Find all the lines in the entries below that hold the word "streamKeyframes" and copy them.

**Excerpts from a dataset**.
——————
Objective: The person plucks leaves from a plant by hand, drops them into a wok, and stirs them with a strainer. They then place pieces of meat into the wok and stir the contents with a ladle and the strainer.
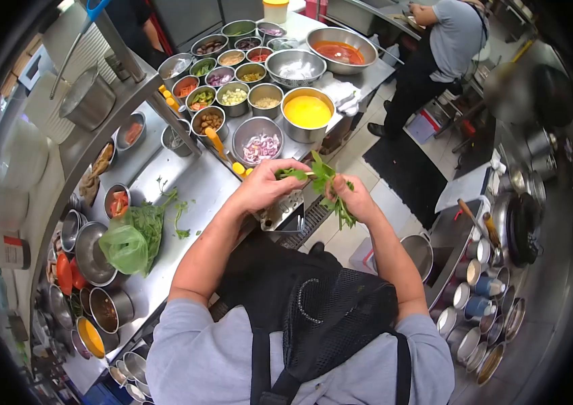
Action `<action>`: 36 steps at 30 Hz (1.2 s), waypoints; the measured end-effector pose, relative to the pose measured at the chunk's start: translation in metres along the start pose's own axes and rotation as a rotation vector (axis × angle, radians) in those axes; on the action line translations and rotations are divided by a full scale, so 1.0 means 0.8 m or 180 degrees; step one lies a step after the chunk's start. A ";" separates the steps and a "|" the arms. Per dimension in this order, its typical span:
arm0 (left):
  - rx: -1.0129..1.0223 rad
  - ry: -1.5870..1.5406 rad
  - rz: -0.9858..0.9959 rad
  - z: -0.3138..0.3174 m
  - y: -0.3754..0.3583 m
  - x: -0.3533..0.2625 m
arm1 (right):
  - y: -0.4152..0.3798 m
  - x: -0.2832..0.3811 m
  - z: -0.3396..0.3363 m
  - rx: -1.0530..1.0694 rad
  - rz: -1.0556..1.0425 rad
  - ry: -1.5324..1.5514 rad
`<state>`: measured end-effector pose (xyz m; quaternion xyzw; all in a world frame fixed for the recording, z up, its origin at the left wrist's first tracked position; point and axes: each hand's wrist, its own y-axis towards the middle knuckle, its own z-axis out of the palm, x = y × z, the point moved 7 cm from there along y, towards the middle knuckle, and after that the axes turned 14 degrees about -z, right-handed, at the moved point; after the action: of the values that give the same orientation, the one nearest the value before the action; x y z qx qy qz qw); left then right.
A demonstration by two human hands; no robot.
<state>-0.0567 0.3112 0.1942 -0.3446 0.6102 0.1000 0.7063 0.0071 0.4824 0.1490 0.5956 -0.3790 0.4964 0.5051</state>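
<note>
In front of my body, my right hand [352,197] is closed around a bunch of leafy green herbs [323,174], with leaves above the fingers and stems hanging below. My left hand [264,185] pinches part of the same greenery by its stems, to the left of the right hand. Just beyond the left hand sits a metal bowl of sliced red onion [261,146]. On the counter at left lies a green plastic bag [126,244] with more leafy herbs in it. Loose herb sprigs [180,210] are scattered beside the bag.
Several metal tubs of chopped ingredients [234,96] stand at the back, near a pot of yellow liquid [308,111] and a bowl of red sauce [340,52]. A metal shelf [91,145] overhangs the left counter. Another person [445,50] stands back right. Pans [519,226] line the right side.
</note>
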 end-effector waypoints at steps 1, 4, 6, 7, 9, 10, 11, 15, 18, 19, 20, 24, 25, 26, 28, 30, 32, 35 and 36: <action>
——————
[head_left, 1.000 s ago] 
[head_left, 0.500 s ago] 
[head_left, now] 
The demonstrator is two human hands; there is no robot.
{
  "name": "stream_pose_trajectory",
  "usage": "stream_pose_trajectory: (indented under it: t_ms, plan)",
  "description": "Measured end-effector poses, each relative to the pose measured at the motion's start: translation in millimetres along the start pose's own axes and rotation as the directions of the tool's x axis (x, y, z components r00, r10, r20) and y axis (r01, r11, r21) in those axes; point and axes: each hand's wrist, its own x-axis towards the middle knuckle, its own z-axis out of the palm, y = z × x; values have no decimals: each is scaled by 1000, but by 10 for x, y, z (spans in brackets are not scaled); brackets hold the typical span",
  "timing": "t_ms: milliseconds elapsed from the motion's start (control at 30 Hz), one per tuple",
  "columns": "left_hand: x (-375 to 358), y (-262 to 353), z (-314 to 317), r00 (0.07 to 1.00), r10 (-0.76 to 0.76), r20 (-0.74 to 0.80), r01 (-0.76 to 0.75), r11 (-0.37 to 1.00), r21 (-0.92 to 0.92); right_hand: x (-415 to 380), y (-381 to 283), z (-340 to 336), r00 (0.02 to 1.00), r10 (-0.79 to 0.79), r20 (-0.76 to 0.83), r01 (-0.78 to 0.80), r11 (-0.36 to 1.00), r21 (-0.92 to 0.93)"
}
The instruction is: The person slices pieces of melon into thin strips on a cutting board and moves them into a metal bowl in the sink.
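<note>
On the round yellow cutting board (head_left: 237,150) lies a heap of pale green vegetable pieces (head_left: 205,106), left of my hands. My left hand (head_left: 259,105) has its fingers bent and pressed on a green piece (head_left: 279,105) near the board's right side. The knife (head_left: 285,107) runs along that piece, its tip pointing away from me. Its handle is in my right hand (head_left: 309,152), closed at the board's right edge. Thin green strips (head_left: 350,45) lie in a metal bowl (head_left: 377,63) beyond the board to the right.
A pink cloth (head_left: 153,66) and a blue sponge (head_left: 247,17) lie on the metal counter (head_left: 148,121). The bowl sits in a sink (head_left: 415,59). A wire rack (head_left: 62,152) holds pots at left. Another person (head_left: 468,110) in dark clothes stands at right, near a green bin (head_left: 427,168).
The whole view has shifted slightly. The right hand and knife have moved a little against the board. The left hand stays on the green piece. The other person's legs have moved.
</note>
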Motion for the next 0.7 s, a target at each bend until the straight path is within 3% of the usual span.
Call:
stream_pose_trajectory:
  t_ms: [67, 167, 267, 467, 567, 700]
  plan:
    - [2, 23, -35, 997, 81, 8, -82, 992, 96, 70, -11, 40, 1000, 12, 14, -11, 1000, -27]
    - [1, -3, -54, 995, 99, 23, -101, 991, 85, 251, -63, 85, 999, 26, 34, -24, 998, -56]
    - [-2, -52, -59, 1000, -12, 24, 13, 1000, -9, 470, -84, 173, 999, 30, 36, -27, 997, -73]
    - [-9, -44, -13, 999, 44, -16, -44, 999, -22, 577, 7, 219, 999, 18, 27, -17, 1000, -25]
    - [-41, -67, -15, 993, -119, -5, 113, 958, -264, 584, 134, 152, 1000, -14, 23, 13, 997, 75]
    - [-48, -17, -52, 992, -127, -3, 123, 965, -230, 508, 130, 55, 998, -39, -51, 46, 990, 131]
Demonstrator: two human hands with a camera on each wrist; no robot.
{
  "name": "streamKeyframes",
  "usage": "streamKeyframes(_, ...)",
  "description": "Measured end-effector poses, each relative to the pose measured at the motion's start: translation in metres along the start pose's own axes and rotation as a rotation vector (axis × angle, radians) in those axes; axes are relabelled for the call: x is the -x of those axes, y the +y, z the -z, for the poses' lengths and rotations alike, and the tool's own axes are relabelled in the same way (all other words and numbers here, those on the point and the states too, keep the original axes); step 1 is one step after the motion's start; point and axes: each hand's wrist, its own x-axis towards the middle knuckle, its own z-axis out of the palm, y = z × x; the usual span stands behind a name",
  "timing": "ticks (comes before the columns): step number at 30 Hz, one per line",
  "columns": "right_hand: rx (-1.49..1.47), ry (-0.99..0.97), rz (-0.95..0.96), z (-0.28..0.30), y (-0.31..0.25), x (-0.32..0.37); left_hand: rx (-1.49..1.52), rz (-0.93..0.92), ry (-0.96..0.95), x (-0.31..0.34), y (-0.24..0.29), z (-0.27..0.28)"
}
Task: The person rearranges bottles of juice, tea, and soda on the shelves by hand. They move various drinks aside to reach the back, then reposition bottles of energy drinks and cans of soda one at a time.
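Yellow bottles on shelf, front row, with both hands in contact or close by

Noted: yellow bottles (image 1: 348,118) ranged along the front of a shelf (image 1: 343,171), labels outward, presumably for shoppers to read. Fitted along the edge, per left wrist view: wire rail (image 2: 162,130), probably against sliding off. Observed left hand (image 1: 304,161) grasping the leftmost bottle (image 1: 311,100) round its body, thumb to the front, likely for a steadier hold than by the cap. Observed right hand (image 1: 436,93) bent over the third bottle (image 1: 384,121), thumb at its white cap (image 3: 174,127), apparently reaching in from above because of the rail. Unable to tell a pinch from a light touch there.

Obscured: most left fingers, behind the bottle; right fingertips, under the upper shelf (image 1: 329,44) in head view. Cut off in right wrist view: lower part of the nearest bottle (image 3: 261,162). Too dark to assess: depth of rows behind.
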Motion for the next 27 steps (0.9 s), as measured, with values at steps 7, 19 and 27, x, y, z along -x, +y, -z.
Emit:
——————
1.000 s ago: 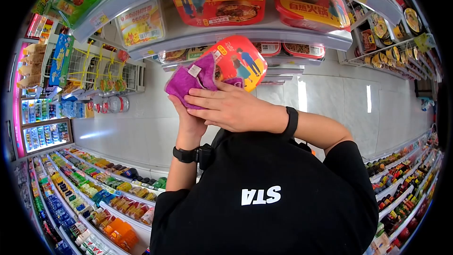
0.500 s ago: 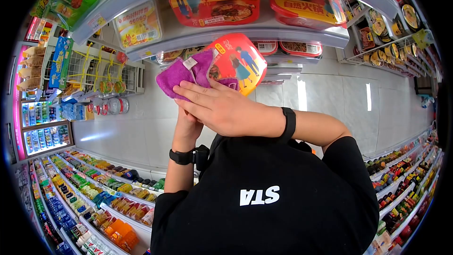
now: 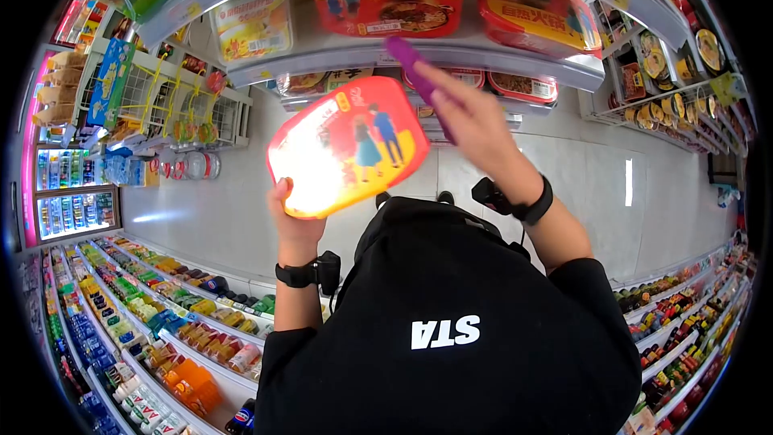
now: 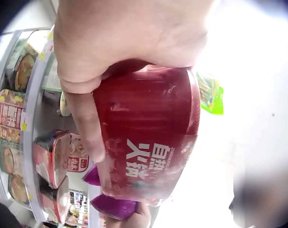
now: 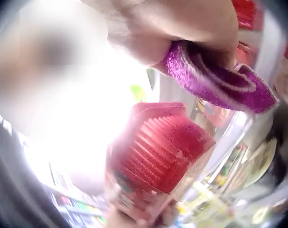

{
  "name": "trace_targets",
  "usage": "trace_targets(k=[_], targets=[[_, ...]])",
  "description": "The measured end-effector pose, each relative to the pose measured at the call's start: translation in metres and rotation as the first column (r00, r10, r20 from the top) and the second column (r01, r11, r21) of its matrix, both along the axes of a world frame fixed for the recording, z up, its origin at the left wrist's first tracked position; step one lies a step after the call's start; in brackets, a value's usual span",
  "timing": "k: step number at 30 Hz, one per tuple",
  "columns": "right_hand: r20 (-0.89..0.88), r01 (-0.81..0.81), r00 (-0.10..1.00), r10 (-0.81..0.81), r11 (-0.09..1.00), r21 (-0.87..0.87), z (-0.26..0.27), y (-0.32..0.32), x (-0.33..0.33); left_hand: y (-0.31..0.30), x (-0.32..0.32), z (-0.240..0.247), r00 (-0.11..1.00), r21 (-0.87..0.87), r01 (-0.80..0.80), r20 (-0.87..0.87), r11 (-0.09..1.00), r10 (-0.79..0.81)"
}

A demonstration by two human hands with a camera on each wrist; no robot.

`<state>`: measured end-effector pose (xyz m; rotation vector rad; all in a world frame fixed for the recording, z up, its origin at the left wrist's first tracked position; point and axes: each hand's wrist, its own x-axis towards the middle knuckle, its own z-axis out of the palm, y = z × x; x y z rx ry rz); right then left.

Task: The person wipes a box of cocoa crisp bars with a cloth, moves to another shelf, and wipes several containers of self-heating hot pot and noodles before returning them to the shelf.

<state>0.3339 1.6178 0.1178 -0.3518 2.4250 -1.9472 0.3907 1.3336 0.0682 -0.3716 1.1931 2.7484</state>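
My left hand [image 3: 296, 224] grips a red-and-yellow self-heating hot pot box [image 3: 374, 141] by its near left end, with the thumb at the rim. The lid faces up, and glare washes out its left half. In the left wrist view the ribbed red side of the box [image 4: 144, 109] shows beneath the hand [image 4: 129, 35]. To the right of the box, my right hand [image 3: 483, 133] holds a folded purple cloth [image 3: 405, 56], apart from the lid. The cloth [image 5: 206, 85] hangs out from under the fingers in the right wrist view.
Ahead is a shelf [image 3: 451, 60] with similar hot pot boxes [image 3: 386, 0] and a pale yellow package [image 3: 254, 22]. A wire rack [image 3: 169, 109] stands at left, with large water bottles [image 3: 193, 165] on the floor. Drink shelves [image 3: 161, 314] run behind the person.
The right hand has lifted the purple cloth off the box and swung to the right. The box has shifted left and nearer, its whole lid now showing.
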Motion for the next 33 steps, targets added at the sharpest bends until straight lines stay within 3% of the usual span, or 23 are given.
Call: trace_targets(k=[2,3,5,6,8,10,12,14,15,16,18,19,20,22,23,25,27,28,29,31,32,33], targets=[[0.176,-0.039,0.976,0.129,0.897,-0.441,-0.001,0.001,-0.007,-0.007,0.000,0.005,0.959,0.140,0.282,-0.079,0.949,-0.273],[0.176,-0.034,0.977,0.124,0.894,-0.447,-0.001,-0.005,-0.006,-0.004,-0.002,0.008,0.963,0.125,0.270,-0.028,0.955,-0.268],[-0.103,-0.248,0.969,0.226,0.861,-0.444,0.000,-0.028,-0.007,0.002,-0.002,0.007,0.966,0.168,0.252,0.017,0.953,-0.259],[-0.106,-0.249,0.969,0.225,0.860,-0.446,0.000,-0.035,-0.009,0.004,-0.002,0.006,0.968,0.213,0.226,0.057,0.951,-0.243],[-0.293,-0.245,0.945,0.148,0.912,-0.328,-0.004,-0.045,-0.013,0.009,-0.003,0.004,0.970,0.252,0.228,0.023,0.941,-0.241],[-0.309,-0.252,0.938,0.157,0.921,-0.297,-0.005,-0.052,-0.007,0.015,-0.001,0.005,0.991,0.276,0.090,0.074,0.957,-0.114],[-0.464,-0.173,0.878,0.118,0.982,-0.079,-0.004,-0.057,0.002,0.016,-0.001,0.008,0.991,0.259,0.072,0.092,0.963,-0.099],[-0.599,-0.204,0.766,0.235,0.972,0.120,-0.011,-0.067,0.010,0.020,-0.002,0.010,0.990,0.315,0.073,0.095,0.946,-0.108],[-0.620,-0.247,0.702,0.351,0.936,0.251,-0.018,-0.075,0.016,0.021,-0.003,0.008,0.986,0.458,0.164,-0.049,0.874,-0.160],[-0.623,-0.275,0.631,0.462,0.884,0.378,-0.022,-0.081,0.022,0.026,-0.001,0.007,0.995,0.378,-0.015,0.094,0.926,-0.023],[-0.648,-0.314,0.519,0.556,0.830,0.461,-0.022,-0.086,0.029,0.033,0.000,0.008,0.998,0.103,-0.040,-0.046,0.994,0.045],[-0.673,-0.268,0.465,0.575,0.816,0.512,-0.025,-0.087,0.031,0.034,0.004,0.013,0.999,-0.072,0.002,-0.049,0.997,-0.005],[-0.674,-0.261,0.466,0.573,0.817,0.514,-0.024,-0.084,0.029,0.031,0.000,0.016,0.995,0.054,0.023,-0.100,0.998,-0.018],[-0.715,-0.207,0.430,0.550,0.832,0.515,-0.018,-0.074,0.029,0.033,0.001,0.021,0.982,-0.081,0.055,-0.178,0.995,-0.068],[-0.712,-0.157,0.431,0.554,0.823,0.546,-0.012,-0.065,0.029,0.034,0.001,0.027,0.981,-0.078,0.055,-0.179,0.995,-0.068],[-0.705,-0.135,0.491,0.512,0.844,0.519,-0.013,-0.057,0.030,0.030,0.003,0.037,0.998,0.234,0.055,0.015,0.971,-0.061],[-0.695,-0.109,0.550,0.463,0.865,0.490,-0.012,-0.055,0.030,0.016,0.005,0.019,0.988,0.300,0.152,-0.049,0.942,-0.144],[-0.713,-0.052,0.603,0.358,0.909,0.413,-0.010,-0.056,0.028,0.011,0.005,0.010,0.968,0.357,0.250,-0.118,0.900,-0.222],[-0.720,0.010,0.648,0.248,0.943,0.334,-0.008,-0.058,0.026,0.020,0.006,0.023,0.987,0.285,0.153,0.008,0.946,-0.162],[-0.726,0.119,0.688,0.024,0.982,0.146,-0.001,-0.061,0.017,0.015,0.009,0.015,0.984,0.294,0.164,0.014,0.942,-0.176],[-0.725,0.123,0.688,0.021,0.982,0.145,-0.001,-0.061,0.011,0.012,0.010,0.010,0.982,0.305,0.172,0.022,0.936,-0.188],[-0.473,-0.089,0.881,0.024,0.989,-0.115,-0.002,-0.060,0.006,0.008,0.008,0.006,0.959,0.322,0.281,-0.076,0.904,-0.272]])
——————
**Solved problem**.
  "name": "streamKeyframes",
  "usage": "streamKeyframes(_, ...)",

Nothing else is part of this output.